UK Bingo Faces Closures

The bingo association is asking the government to cut the 20% gross profit tax rate. In contrast bookmakers pay a 15% gross profits tax. Paul Talboys, chief executive of the Bingo Association stated "The current taxation regime is a disaster. When you consider that an average club employs around 30 people and probably needs to invest one million pounds in capex in order to modernize and stay competitive then seventy thousand pounds is not much at all. The ones in trouble tend to be smaller bingo clubs which are much more entrenched in the community."

The New Coronet Bingo Club in Didcot is a good example of a typical small bingo club. The 30 year old hall is family run and faces an uncertain future. Paul Carpenter, the club's owner stated "Our existence is year to year at the moment.

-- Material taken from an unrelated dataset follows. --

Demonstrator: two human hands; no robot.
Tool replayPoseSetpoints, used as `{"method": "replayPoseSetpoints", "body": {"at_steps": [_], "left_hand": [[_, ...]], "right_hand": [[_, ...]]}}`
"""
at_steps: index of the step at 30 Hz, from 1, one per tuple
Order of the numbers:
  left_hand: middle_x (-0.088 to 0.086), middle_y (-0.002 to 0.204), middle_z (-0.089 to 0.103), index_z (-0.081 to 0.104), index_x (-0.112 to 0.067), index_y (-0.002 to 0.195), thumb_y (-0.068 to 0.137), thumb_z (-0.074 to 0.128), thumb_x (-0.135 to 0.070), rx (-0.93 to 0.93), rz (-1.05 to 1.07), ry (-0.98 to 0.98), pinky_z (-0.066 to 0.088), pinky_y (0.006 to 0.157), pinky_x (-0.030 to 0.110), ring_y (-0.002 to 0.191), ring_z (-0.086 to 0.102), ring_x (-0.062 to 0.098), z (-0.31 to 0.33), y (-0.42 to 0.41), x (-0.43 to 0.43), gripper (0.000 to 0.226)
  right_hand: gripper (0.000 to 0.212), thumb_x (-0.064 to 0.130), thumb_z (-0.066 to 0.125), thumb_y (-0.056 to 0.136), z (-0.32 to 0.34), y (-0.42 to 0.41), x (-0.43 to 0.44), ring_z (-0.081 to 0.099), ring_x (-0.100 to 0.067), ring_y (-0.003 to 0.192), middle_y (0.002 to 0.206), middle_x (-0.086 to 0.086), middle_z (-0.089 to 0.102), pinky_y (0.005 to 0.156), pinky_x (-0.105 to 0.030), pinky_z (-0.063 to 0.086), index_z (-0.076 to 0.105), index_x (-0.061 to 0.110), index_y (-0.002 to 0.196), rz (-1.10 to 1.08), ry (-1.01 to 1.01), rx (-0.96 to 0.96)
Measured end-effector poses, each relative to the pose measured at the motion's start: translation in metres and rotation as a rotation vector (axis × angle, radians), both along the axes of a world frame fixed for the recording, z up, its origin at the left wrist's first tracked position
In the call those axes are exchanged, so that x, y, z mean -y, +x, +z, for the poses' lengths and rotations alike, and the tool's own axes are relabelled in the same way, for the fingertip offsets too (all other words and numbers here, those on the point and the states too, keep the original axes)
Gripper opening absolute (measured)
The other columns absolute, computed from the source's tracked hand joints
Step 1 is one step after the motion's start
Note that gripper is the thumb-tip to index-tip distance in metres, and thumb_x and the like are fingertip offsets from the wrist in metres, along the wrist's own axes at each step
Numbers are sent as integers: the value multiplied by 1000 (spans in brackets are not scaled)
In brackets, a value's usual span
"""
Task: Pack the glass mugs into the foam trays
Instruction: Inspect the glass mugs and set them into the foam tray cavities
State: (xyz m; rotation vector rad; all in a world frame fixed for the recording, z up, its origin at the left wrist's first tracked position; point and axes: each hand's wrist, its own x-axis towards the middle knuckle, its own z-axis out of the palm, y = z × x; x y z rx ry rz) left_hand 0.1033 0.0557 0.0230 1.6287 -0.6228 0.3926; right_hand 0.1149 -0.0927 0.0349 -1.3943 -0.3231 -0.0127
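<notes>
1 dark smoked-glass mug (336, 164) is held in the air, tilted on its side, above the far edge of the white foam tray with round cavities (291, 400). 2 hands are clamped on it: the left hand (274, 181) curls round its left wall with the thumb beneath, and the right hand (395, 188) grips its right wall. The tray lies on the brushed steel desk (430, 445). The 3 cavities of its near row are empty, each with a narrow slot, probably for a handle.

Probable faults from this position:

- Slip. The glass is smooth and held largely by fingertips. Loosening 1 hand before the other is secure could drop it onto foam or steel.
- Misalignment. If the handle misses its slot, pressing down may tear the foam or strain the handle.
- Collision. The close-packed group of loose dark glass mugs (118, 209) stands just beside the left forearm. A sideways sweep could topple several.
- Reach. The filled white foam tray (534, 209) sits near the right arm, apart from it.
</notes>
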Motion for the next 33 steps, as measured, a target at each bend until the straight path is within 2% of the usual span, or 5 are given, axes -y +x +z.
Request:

Up until last year we were facing closure, getting by on fifteen thousand pounds yearly profit and our savings. Across the UK bingo clubs are closing at a rate of about 10 per year. The Bingo Association says the halls are victims of tighter consumer spending and younger players going on the internet to play internet bingo. The association believes the pace of closures will quicken as clubs affected by the downturn in the economy will be forced to close.

Mr. Carpenter said that during the past two years his customer spending has declined from about seventeen pounds per visit to ten pounds. Carpenter has been forced to cut ticket prices in half to increase customer numbers. Mecca bingo, which is owned by Rank Group, is one of the few companies with money to invest. During the last three years Rank has spent about fifty million pounds to remodel some of its bingo clubs and casinos to appeal to younger players. Mecca's managing director Mark Jones stated "We see life in the market. The whole industry would benefit from a lower tax rate. We haven't been building new clubs and that's one thing we would like to do--the fact that there are no mew builds is worrying for the future of the industry.

The closures will affect women who make up a majority of bingo players in the UK Paul Talboys stated "Government talks about the big society and these clubs are one of the few places where single ladies can go on their own and chat-when they're gone they aren't replaced.